What is being asked: Using the records below, quote only the span that opens with the line containing "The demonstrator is" and closes with the line containing "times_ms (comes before", exactly and inclusively.

[Records from a dataset]
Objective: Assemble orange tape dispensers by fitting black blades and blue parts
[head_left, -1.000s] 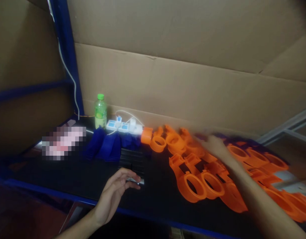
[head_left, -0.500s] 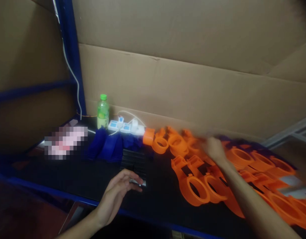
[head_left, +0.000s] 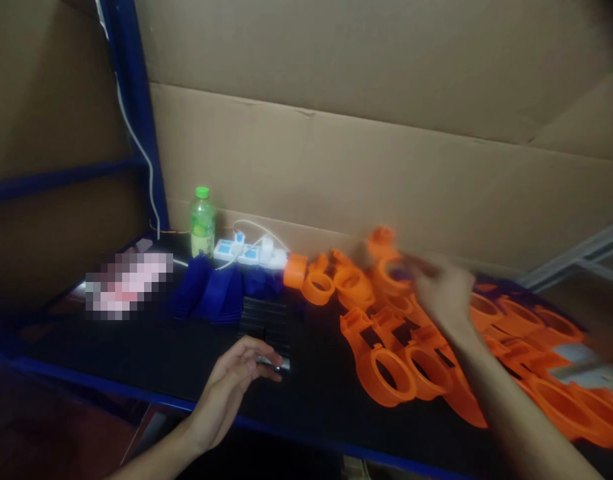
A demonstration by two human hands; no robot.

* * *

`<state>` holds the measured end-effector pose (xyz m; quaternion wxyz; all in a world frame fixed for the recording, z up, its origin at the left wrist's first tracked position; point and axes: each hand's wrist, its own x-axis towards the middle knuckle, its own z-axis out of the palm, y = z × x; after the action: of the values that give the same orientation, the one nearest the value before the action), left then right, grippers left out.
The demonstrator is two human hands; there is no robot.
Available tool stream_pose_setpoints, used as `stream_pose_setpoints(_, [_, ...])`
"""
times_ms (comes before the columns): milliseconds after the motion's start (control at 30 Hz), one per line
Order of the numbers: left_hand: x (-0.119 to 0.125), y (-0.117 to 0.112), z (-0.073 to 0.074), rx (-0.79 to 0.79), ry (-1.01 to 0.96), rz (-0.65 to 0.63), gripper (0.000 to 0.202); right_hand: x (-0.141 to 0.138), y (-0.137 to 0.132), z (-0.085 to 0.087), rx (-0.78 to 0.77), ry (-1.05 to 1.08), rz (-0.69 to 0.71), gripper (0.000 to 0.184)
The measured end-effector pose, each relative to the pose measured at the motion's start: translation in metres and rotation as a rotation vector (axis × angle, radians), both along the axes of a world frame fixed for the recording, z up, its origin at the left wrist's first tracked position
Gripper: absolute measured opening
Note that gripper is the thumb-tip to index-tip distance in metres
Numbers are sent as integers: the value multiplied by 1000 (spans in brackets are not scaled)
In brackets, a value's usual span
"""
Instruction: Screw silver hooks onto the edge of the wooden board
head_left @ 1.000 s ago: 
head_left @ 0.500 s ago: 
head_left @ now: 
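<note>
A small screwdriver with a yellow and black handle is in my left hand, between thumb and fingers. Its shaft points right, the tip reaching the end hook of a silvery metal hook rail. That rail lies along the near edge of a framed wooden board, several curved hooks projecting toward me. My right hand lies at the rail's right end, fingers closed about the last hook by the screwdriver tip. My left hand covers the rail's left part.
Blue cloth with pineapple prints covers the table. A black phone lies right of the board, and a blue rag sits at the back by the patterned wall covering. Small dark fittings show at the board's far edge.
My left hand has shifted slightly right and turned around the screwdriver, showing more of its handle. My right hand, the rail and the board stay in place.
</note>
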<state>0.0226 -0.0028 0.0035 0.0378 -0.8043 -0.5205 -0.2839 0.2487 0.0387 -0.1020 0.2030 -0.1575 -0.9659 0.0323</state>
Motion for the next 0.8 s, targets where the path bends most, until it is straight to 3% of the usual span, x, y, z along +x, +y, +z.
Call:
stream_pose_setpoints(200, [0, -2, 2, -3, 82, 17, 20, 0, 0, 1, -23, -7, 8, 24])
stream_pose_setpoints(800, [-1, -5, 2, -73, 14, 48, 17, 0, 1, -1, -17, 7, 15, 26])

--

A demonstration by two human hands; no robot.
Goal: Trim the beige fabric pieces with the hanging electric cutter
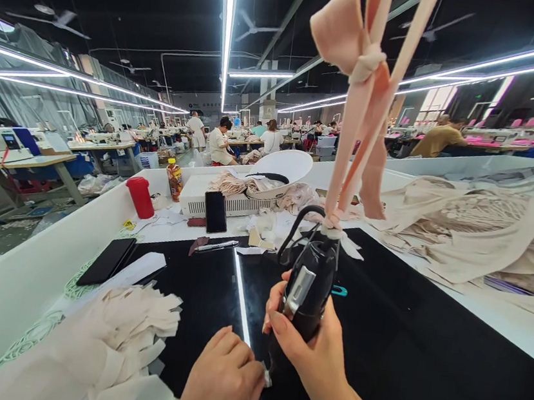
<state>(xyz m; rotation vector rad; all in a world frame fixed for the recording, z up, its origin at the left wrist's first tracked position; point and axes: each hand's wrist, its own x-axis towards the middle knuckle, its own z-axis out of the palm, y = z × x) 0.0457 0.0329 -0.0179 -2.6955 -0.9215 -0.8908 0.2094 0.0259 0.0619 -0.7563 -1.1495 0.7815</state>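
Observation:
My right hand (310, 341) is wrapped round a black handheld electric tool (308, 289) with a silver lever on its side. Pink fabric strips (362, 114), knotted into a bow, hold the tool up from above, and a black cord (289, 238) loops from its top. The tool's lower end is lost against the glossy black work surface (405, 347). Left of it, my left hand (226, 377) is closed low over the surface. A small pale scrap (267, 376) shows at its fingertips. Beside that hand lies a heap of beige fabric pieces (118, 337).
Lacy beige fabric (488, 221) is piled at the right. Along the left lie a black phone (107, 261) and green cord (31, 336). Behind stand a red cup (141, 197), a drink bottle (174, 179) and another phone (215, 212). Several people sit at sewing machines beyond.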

Result of the exercise:
The demonstrator is two human hands; there is no robot.
Available tool stream_pose_setpoints, used as `stream_pose_setpoints(_, [_, ...])`
"""
times_ms (comes before the columns): milliseconds after the motion's start (control at 30 Hz), one per line

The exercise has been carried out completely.